Pada diabetes yang sudah lama sering dijumpai respons

simpatoadrenal yang berkurang walaupun dengan tingkat gangguan yang

bervariasi. Respons epinefrin terhadap rangsang yang lain, seperti latihan

jasmani tampaknya normal. Seperti pada gangguan respons glucagon,

kelainan tersebut merupakan kegagalan mengenal hipoglikemia yang

selektif (Purnamasari and Arsana, 2012).

Pasien diabetes dengan respon glucagon dan epinefrin yang

berkurang paling rentan terhadap hipoglikemia.

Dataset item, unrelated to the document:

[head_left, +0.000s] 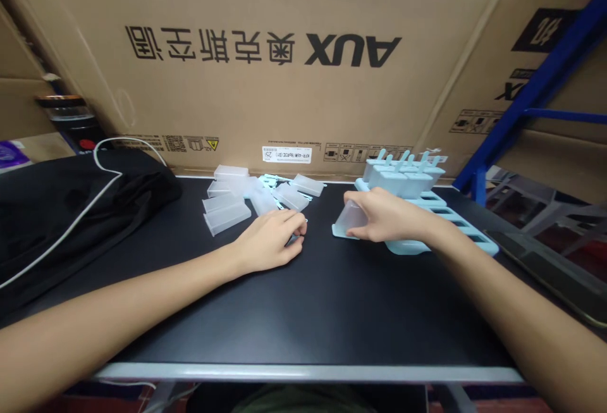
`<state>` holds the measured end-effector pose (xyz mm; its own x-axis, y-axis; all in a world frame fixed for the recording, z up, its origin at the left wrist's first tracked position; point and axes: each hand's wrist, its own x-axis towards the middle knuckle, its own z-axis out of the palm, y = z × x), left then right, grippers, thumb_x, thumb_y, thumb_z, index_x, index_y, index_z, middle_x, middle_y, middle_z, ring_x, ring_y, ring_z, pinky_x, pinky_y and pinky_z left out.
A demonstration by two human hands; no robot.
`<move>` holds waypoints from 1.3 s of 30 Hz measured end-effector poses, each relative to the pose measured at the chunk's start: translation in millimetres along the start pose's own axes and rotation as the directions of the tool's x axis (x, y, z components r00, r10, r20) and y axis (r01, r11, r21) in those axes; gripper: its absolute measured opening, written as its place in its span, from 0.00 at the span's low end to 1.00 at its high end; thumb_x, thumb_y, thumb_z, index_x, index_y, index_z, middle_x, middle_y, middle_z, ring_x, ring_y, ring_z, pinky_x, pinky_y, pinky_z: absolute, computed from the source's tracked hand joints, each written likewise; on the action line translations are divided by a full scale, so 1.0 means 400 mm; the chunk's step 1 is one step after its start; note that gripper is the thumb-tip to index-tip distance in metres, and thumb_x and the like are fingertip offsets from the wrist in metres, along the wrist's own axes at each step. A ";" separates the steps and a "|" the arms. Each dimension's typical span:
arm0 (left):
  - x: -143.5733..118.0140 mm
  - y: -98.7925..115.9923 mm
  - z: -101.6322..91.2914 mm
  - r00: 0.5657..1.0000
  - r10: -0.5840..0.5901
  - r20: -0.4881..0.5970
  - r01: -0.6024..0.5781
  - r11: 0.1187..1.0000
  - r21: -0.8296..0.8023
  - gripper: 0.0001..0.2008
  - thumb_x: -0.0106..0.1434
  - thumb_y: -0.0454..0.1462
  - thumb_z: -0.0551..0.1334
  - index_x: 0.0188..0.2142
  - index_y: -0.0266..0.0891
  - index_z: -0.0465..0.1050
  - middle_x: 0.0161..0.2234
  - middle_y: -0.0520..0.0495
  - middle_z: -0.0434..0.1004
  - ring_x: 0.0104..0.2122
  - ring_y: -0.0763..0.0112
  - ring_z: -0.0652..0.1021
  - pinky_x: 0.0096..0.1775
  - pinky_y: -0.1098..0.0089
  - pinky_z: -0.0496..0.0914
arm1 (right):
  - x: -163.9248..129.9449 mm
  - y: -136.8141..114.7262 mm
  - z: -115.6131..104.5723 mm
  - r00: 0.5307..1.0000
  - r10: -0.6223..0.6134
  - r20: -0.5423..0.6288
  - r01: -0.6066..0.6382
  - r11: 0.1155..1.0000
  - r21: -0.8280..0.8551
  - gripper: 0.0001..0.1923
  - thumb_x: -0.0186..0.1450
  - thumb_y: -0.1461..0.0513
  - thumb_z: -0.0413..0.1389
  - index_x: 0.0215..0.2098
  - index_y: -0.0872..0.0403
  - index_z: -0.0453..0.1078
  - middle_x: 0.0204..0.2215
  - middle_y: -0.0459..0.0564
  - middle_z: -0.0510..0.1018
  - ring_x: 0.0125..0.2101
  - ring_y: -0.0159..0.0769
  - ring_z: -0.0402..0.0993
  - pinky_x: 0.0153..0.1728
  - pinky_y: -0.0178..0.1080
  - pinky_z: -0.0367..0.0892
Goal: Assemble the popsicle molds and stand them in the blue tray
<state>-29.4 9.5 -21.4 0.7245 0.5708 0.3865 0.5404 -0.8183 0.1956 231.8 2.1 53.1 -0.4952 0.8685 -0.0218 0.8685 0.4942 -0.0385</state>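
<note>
My right hand point(382, 215) grips a translucent popsicle mold point(351, 215) with a pale blue rim, its rim end down at the black tabletop. My left hand point(272, 240) rests low over the table with curled fingers. A bit of light blue shows between its thumb and fingertips, too covered to name. Just beyond that hand lie several loose clear molds point(228, 212) and a heap of light blue popsicle sticks point(271, 180). Beside my right hand stands a light blue mold rack point(467, 228), with several molds with sticks point(397, 176) upright at its far end.
A large cardboard box point(265, 97) stands behind the table point(308, 318). On the left lie a black cloth point(95, 210) and a white cable point(71, 231), with a dark bottle point(76, 123) behind them. A blue metal post point(535, 78) slants at the right.
</note>
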 end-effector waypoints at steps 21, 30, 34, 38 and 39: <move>0.002 -0.001 0.006 0.954 0.104 -0.280 -0.207 0.905 -0.371 0.02 0.64 0.33 0.60 0.34 0.38 0.68 0.33 0.47 0.74 0.32 0.73 0.75 0.36 0.69 0.73 | 0.010 -0.003 0.055 0.988 -0.012 -0.154 0.121 0.680 0.723 0.24 0.56 0.50 0.64 0.44 0.52 0.63 0.34 0.45 0.73 0.31 0.32 0.71 0.31 0.34 0.66; 0.002 -0.001 0.011 0.979 0.072 -0.190 -0.153 0.877 -0.456 0.01 0.63 0.33 0.61 0.35 0.37 0.70 0.34 0.48 0.74 0.33 0.75 0.75 0.38 0.71 0.77 | 0.000 0.024 0.042 0.967 0.056 -0.250 0.159 0.633 0.758 0.23 0.56 0.52 0.65 0.42 0.52 0.63 0.33 0.44 0.72 0.31 0.31 0.68 0.31 0.33 0.64; 0.002 -0.001 0.010 0.978 0.065 -0.197 -0.148 0.883 -0.446 0.00 0.63 0.33 0.61 0.34 0.37 0.71 0.34 0.48 0.75 0.33 0.75 0.75 0.38 0.71 0.77 | 0.004 0.009 0.047 0.979 -0.087 -0.186 0.191 0.713 0.674 0.21 0.56 0.53 0.65 0.39 0.53 0.65 0.35 0.45 0.72 0.33 0.32 0.69 0.33 0.33 0.65; 0.004 -0.001 0.009 0.979 0.064 -0.195 -0.146 0.886 -0.439 0.00 0.62 0.32 0.61 0.34 0.37 0.71 0.33 0.49 0.75 0.32 0.75 0.75 0.37 0.72 0.76 | 0.003 0.010 0.040 0.972 -0.130 -0.194 0.226 0.728 0.647 0.19 0.56 0.54 0.64 0.38 0.54 0.66 0.36 0.47 0.73 0.33 0.31 0.70 0.34 0.34 0.66; 0.004 -0.001 0.010 0.979 0.062 -0.193 -0.143 0.886 -0.441 0.01 0.62 0.32 0.61 0.34 0.37 0.70 0.33 0.50 0.75 0.32 0.76 0.75 0.37 0.72 0.76 | 0.000 0.016 0.035 0.969 -0.114 -0.219 0.231 0.728 0.645 0.18 0.56 0.54 0.64 0.38 0.54 0.66 0.36 0.47 0.73 0.33 0.31 0.70 0.34 0.34 0.66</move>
<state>-26.7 11.0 -24.5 0.6607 0.4950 0.5643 0.1860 -0.8363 0.5158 237.0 4.6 38.7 -0.5738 0.7937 0.2019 0.5035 0.5363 -0.6774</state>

Hal tersebut terkait dengan

hipoglikemia yang tidak disadari karena hilangnya mekanisme

kontraregulator dan gangguan respons simpatoadrenal (Cryer, 2001).

Diabetes dgn defisiensi insulin (Pemberian insulin yg adekuat)

(Tdk ada insulin, tdk ada glukosa)

Berkurangnya respons simpatoadrenal terhadap hipoglikemia

Hipoglikemi

Tidur Olahraga

Berkurangnya respons simpatis

Berkurangnya respons epinefrin

Hypoglycemia unawarenes

Tidak ada efeknya mekanisme kontraregulator

Hipoglikemia berulang

II. II. V. GEJALA DAN TANDA KLINIS

1. Stadium parasimpatik: lapar, mual, tekanan darah turun

2. Stadium gangguan otak ringan: lemah, lesu, sulit bicara, kesulitan

menghitung sementara

3. Stadium simpatik: keringat dingin pada muka, bibir atau tangan

gemetar

4. Stadium gangguan otak berat: tidak sadar, dengan atau tanpa kejang

(Setyohadi et al, 2012).

II. II. VI. DIAGNOSIS

1. Anamnesis:

a. Penggunaan preparat insulin atau obat hipoglikemik oral: dosis

terakhir, waktu pemakaian terakhir, perubahan dosis.

b. Waktu makan terakhir, jumlah asupan gizi.

c. Riwayat jenis pengobatan dan sebelumnya.

d. Lama menderita DM, komplikasi DM Penyakit penyerta: ginjal,

hati, dll.

e. Penggunaan obat sistemik lainnya: penghambat adrenergic β, dll.

2. Pemeriksaan fisik: pucat, diaphoresis, tekanan darah, frekuensi denyut

jantung, penurunan kesadaran, deficit neurologic fokal transien.

3. Pemeriksaan penunjang:

Kadar glukosa darah (GD), tes fungsi ginjal, tes fungsi hati, c-peptide.

Trias Whipple untuk hipoglikemia secara umum:

a. Gejala konsisten dengan hipoglikemia

b. Kadar glukosa plasma rendah

c. Gejala mereda setelah kadar glukosa plasma meningkat (Setyohadi

et al, 2012).

II. II. VII. TERAPI

1. Non-Farmakologik

Penatalaksanaan utama pada hipoglikemia adalah

mengatasi hipoglikemia dan mencari penyebabnya, penilaian

keadaan pasien yang meliputi keadaan umum pasien, tingkat

kesadaran, tanda vital (tekanan darah, frekuensi pernafasan,

frekuensi nadi, dan suhu), pengukuran konsentrasi glukosa darah,

pemasangan jalur intravena, riwayat penggunaan insulin dan obat

antidiabetik oral (waktu dan jumlah yang diberikan) dan penilaian

riwayat nutrisi yang diberikan kepada pasien serta tatalaksana

sesuai dengan alur pengelolaan hipoglikemi harus segera

dilakukan. Terapi insulin atau obat antidiabetik lainnya yang

menyebabkan hipoglikemia segera dihentikan.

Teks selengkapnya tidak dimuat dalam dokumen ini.